→ **What is needed**: Reproduce every line of the data, exactly and without its pictures.
Collected material section start
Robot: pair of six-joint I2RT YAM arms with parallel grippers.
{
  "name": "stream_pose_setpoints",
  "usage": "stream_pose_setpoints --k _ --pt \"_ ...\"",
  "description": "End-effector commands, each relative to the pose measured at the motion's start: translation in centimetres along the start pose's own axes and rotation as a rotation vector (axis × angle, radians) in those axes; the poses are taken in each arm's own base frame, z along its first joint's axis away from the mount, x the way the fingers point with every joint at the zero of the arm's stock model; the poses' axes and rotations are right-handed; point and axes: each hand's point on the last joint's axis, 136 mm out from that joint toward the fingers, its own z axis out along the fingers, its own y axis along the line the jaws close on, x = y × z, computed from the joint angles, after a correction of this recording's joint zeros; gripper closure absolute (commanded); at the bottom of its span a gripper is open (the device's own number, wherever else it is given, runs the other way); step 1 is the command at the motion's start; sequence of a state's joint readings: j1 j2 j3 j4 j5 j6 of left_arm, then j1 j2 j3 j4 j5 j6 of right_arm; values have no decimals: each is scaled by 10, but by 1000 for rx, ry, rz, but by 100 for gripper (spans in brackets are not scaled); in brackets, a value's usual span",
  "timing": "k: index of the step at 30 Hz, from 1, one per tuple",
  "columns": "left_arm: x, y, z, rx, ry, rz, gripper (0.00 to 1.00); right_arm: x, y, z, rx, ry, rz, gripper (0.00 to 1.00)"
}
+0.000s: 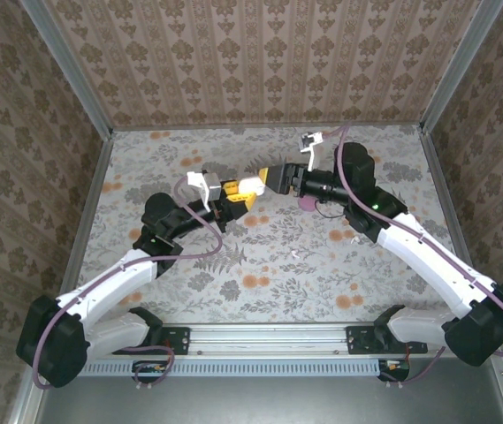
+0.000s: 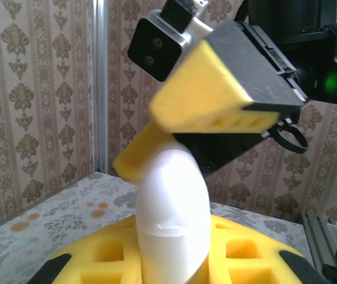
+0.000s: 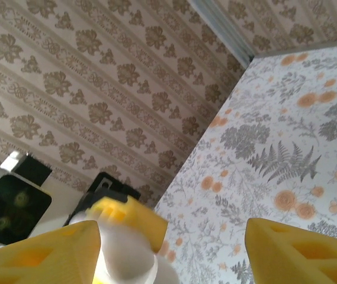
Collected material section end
→ **Expected answer**:
Robot: pair of six-joint I2RT YAM arms with parallel grippers.
{
  "name": "stream_pose_setpoints",
  "usage": "stream_pose_setpoints --k _ --pt \"_ ...\"",
  "description": "End-effector commands, each relative to the pose measured at the motion's start: translation in centimetres along the start pose's own axes and rotation as a rotation vector (axis × angle, radians) in those axes; the poses are taken in each arm's own base frame, z along its first joint's axis away from the mount, x the way the fingers point with every joint at the zero of the arm's stock model; the poses' axes and rotations are right-handed; point and axes: each hand's point on the last joint's axis, 136 mm out from that joint toward the fingers, its own z axis out along the fingers, its own y axis along the line the jaws close on, x = y × z, computed from the joint angles, after a correction of this recording's joint zeros; gripper closure absolute (commanded); at the bottom of its span a gripper is open (the device's own number, wherever else it is given, runs the other way); step 1 is the command at the motion's start; sequence of a state's joint readings: j1 j2 j3 j4 j5 j6 of left_arm, then j1 j2 j3 j4 j5 j6 of right_arm; values have no decimals: each is scaled by 10, but by 1000 for rx, ry, rz, but by 100 for gripper (spans in brackets are not scaled); in brackets, a value's usual span",
  "timing": "k: index of the step at 30 Hz, from 1, one per tuple",
  "columns": "left_arm: x, y, z, rx, ry, rz, gripper (0.00 to 1.00); right_arm: x, y, z, rx, ry, rz, gripper (0.00 to 1.00)"
}
+0.000s: 
+0.000s: 
+0.000s: 

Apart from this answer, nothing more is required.